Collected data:

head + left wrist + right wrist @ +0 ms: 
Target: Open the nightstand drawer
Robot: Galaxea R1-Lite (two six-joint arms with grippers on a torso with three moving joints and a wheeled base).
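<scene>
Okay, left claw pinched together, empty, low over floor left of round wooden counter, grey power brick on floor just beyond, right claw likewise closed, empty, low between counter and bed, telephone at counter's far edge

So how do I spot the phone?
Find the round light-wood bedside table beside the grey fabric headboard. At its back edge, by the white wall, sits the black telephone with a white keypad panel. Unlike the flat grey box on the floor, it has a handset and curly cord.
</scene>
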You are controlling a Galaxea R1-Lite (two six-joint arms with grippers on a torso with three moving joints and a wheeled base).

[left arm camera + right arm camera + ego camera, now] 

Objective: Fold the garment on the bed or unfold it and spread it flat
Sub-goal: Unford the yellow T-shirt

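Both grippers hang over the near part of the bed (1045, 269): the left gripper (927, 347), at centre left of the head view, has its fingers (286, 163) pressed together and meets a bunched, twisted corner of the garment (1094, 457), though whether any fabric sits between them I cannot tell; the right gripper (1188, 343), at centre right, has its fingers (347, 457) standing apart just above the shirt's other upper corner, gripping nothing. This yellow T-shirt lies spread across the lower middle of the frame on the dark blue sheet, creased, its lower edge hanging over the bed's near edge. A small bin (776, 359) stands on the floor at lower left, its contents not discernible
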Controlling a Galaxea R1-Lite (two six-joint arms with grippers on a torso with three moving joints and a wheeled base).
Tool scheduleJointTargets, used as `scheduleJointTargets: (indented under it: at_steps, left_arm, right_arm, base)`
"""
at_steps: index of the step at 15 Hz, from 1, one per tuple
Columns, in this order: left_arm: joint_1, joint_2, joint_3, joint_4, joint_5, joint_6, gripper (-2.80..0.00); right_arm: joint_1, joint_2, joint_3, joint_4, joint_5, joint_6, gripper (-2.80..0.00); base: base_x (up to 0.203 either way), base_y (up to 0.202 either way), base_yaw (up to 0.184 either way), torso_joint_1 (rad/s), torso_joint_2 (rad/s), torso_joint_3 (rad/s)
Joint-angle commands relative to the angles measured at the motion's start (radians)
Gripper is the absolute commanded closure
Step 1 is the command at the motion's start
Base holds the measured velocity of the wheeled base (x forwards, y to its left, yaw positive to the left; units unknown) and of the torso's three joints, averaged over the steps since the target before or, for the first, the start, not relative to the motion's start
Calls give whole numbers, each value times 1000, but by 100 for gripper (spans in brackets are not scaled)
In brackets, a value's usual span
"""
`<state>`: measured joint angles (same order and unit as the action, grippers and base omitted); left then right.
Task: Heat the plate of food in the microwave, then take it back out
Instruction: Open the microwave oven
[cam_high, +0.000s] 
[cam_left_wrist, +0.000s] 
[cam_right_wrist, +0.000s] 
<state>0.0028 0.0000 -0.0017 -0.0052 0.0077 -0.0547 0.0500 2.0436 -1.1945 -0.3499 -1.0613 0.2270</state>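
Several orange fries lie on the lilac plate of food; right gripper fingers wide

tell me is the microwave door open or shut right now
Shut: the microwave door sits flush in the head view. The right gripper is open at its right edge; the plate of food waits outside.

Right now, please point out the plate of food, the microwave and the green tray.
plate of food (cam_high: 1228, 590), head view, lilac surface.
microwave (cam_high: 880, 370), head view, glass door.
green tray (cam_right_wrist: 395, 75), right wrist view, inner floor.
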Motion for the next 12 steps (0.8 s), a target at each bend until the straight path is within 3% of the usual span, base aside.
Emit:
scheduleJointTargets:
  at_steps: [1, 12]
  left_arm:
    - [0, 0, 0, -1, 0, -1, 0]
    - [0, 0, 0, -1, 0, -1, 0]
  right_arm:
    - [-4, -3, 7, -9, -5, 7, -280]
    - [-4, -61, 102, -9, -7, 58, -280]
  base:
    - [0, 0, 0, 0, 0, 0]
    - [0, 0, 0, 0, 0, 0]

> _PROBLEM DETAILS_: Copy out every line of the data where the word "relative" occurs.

> _PROBLEM SOLUTION_:
Joint-angle commands relative to the angles measured at the motion's start (radians)
Base holds the measured velocity of the wheeled base (x forwards, y to its left, yaw positive to the left; units unknown) and of the torso's three joints, averaged over the steps since the target before or, for the first, the start, not relative to the motion's start

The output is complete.